Find the area of the region bounded by the functions $\small \small f(x)=6cos(\frac{\pi}{6}x)$ , $\small \small g(x)=\frac{3}{2}x$ , and on the left by the -axis.

Possible Answers:

$\small \frac{18\sqrt3-3\pi}{\pi}$

$\small \frac{18\sqrt3+3\pi}{\pi}$

$\small 18\pi\sqrt3+3$

$\small 18\sqrt3-3\pi$

$\small 18\pi\sqrt3-3\pi$

Correct answer:

$\small \frac{18\sqrt3-3\pi}{\pi}$

Explanation:

To find the area of the region between the functions $\small \small f(x)=6cos(\frac{\pi}{6}x)$ , $\small \small g(x)=\frac{3}{2}x$ , the first step will be to determine the lower and upper x bounds. We're told the region is bounded by the y-axis on the left, so $\small x_l=0$ . The upper x-bound will be where the two functions intersect:

$\small 6cos(\frac{\pi}{6}x_u)=\frac{3}{2}x_u$

For the value of $\small x_u=2$ , each of the functions equals $\small 3$ .

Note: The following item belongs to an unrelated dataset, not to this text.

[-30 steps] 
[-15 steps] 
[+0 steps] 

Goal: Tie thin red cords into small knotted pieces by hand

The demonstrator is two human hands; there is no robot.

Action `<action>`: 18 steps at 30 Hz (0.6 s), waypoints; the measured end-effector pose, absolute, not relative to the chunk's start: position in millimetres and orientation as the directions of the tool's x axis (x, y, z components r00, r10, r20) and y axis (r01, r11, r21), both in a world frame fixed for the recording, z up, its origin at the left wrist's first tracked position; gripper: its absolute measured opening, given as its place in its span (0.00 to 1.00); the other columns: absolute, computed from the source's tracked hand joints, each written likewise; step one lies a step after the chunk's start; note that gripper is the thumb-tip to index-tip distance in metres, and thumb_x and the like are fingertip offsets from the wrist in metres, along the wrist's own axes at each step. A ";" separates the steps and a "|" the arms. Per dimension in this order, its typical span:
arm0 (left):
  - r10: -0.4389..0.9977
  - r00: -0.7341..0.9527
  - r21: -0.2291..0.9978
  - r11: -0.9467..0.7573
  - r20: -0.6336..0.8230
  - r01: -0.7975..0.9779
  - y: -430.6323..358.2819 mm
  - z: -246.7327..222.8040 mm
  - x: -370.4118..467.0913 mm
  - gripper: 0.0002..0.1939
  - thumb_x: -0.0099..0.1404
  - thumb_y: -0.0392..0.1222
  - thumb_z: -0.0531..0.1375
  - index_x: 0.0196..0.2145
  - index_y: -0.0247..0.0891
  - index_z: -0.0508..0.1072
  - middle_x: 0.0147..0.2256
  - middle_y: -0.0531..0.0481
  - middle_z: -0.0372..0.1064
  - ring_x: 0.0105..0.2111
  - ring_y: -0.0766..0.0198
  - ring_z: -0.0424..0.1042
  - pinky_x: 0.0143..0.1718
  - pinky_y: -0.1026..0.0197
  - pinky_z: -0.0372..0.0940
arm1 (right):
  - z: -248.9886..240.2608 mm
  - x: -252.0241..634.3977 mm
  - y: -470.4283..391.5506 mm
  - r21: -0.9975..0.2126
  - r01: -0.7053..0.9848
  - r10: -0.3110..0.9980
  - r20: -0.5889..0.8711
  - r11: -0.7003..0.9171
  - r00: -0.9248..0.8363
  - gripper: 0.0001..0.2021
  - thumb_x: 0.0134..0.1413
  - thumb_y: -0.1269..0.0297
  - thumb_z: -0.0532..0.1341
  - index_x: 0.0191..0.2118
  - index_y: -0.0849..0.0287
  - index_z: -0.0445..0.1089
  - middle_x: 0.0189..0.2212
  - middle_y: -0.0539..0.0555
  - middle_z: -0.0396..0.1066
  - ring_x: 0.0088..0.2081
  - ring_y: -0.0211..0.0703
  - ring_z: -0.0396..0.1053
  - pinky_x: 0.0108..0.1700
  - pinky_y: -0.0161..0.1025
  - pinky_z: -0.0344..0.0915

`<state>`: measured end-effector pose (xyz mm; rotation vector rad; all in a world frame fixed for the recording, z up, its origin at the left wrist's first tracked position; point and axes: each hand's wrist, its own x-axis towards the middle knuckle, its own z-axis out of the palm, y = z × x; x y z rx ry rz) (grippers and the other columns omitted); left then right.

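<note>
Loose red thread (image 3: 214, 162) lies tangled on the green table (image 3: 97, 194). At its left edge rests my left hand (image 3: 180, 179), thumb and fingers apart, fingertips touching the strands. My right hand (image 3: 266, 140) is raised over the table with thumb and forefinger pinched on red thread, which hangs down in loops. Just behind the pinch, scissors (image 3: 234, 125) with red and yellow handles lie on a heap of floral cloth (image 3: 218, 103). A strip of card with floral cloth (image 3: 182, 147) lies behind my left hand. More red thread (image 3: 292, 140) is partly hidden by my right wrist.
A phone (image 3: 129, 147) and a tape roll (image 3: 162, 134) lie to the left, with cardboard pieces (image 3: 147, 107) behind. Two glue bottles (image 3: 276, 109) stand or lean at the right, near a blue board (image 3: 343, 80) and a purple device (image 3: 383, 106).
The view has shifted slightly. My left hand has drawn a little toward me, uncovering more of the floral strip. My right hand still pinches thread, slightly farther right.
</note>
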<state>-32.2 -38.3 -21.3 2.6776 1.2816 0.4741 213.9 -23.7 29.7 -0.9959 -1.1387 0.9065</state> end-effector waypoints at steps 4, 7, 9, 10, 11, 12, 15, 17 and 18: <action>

Over the interval of $\small x=[0,2]$ , $\small f(x)>g(x)$ , so the area of the region can be determined by the integral:

Use the following rules to integrate the function:

$\int x^n=\frac{x^{n+1}}{n+1}$ and $\int cos(u)dx=\frac{1}{\frac{du}{dx}}sin(u)$

Applying the above rules we get,

$\small A=\int_0^2 (6cos(\frac{\pi}{6}x)-\frac{3}{2}x)dx$

$\small A=\frac{36}{\pi}sin(\frac{\pi}{6}x)-\frac{3}{4}x^2|_0^2$

$\small A=(\frac{36}{\pi}(\frac{\sqrt3}{2})-3)-(0-0)$

$\small A=\frac{18\sqrt3-3\pi}{\pi}$ .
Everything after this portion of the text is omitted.